Durante la “Giornata della Protezione dei dati 2019“, il Comitato consultivo della Convenzione sulla protezione delle persone rispetto al trattamento automatizzato di dati personali (Convenzione 108/1981), ha fornito dei chiarimenti e suggerimenti sulle linee guida presentate sull’intelligenza artificiale e la protezione dei dati personali. Il Garante Privacy ha ampiamente contribuito alle linee guida e ai lavori del Comitato che presiede dal 2016.
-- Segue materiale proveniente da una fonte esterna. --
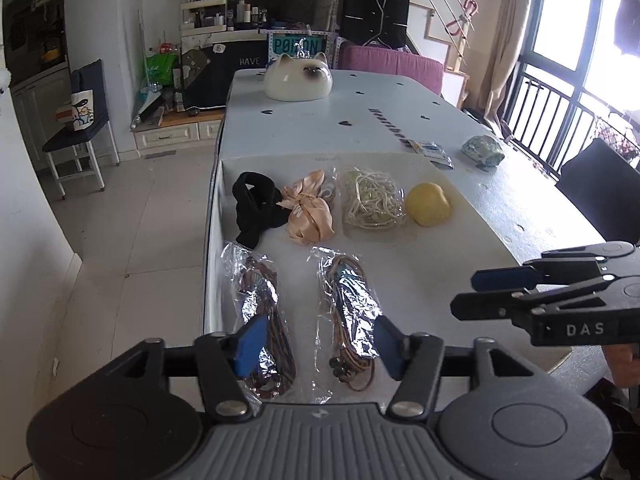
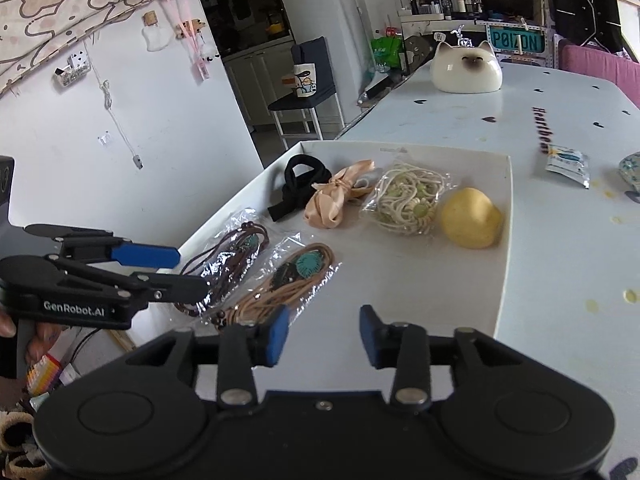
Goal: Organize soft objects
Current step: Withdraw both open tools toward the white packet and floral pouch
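Observation:
A white tray [image 1: 400, 272] on the table holds a black fabric band [image 1: 256, 206], a peach satin bow [image 1: 308, 210], a bagged cream cord necklace [image 1: 374, 198], a yellow soft lump [image 1: 428, 204] and two bagged brown cord necklaces [image 1: 264, 320] [image 1: 352, 312]. My left gripper [image 1: 318, 344] is open and empty, above the tray's near end over the brown necklaces. My right gripper [image 2: 324, 334] is open and empty over the tray's bare near part [image 2: 400, 280]. The same items show in the right view: band [image 2: 294, 188], bow [image 2: 332, 200], cream necklace [image 2: 408, 198], lump [image 2: 470, 218].
A ceramic cat head [image 1: 298, 78] stands at the table's far end. A small foil packet [image 1: 434, 152] and a green-patterned pouch [image 1: 482, 150] lie on the table right of the tray. A dark chair [image 1: 604, 188] stands at the right edge.

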`<state>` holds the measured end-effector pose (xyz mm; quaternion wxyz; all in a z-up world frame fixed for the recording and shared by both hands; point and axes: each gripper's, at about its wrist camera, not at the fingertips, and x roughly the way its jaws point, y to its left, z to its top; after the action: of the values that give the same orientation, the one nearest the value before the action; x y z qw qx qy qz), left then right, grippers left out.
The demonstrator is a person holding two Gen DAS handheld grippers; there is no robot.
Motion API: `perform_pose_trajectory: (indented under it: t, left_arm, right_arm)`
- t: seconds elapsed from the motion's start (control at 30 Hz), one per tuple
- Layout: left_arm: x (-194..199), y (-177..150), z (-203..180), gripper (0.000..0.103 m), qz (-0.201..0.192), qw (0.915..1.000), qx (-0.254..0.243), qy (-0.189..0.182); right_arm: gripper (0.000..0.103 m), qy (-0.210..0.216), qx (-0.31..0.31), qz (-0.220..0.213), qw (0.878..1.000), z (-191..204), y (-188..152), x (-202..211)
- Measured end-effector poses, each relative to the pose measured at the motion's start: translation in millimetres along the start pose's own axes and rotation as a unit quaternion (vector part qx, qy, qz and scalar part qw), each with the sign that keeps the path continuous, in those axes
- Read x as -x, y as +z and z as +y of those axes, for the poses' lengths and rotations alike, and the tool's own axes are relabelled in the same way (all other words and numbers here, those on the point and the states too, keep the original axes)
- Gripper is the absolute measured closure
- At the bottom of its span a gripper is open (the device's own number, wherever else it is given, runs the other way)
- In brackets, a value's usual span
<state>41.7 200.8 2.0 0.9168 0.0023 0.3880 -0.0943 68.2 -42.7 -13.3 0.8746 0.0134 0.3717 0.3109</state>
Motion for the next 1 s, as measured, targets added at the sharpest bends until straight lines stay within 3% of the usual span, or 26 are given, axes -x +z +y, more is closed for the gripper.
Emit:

Le linee guida raccomandano una serie di misure generali sull’intelligenza artificiale (“IA”) da seguire per garantire che le applicazioni dell’IA non pregiudichino la dignità umana, i diritti umani e le libertà fondamentali di ogni individuo, in particolare per quanto riguarda il diritto alla protezione dei dati personali.
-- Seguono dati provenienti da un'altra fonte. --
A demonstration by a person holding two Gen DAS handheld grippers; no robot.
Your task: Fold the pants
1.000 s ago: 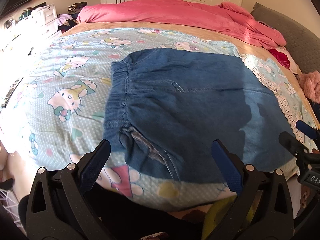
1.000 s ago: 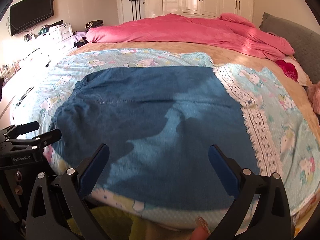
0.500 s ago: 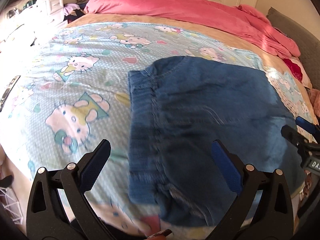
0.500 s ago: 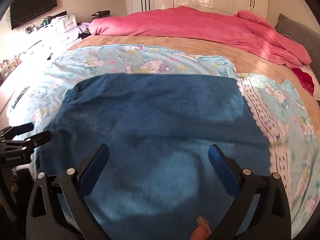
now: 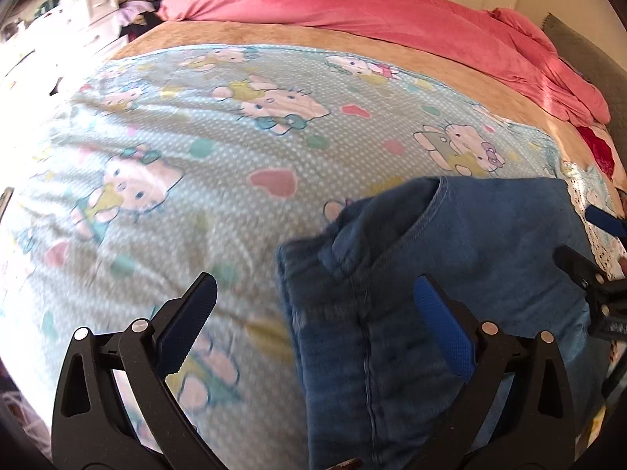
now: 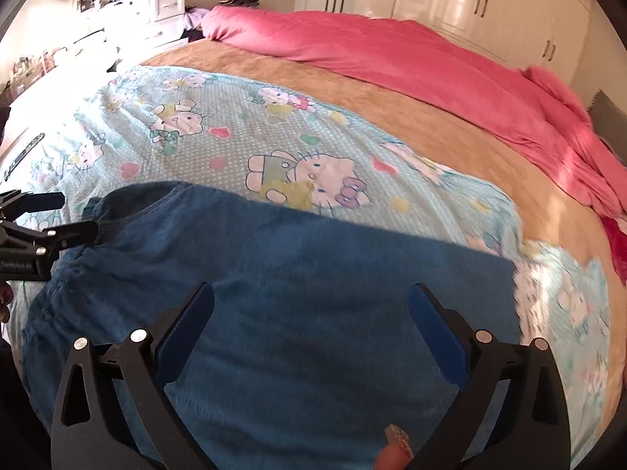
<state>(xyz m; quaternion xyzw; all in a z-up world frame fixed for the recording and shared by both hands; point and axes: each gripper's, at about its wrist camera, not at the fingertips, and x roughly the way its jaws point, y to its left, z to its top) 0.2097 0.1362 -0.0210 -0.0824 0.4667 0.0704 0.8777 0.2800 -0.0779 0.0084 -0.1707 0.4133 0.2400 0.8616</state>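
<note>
Blue denim pants [image 5: 462, 274] lie folded flat on a light blue cartoon-cat blanket [image 5: 203, 149] on the bed. Their gathered waistband [image 5: 313, 274] points left. My left gripper [image 5: 313, 309] is open and empty, low over the waistband edge, its right finger above the denim. My right gripper [image 6: 311, 313] is open and empty, low over the middle of the pants [image 6: 298, 282]. The left gripper also shows at the left edge of the right wrist view [image 6: 35, 231], and the right gripper at the right edge of the left wrist view [image 5: 599, 262].
A pink duvet [image 5: 372, 8] is heaped along the far side of the bed over a tan sheet [image 6: 411, 117]. White drawers [image 6: 156, 15] stand at the far left. A grey headboard [image 5: 588, 51] is at the right.
Both grippers have moved forward and down over the bed, so the pants sit lower and nearer in both views. Both stay open. The pants lie as before.
</note>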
Si evidenzia che ogni progetto basato sull’IA dovrebbe rispettare (i) la dignità umana e le libertà fondamentali, incluso il diritto alla protezione dei dati personali, nonché (ii) i principi base di liceità, correttezza, specificazione della finalità, proporzionalità del trattamento, privacy by design e by default, sicurezza dei dati e gestione dei rischi.
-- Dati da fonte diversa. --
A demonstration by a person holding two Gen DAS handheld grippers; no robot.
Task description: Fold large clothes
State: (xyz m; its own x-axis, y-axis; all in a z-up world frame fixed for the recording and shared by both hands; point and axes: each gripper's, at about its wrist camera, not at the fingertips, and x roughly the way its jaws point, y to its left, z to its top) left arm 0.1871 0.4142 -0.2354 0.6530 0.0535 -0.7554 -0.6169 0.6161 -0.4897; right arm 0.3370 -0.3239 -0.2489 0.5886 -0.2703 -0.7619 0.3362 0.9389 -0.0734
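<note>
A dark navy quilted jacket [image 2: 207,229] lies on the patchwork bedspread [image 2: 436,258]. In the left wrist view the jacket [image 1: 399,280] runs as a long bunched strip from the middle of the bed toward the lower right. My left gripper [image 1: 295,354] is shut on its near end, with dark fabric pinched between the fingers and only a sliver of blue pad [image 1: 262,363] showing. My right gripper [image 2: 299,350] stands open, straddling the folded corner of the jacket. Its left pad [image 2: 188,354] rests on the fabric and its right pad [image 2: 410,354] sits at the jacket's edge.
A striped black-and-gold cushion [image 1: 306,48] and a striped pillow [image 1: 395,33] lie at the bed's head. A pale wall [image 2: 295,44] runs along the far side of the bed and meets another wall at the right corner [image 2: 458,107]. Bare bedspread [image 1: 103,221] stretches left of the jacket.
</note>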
Tra le indicazioni contenute nelle linee guida si sottolinea che è necessario:

  • adottare un approccio fondato sulla preventiva valutazione dell’impatto che sistemi, software e dispositivi basati sull’IA possono avere sui diritti fondamentali;
  • minimizzare i relativi rischi per i soggetti interessati adottando uno “human rights by-design approach” volto ad evitare potenziali pregiudizi (bias) ed altri effetti discriminatori, come quelli basati sulla differenza di genere o sulle minoranze etniche;
  • adottare sistemi di vigilanza degli algoritmi che possano garantire il rispetto della protezione dei dati personali e dei diritti umani;
  • informare i soggetti interessati sulle applicazioni dell’AI e sul loro diritto di ottenere informazioni sulle ragioni sottostanti le attività di trattamento dei loro dati personali tramite IA.

Il Comitato consultivo suggerisce, infine, di inserire nel processo di valutazione nuove “forme partecipatorie”, basate sul coinvolgimento di individui e di gruppi potenzialmente colpiti dagli effetti dell’IA.

Ulteriori indicazioni anche per la pubblica amministrazione che dovrebbe, ad esempio, predisporre procedure di appalto pubblico dove si richiede a sviluppatori, produttori e fornitori di servizi di IA, il rispetto di specifici obblighi di trasparenza, la valutazione preliminare dell’impatto del trattamento dei dati sui diritti umani e sulle libertà fondamentali, e l’obbligo di “vigilanza sugli algoritmi”, in particolare sugli effetti negativi e sulle conseguenze derivanti dalle applicazioni IA.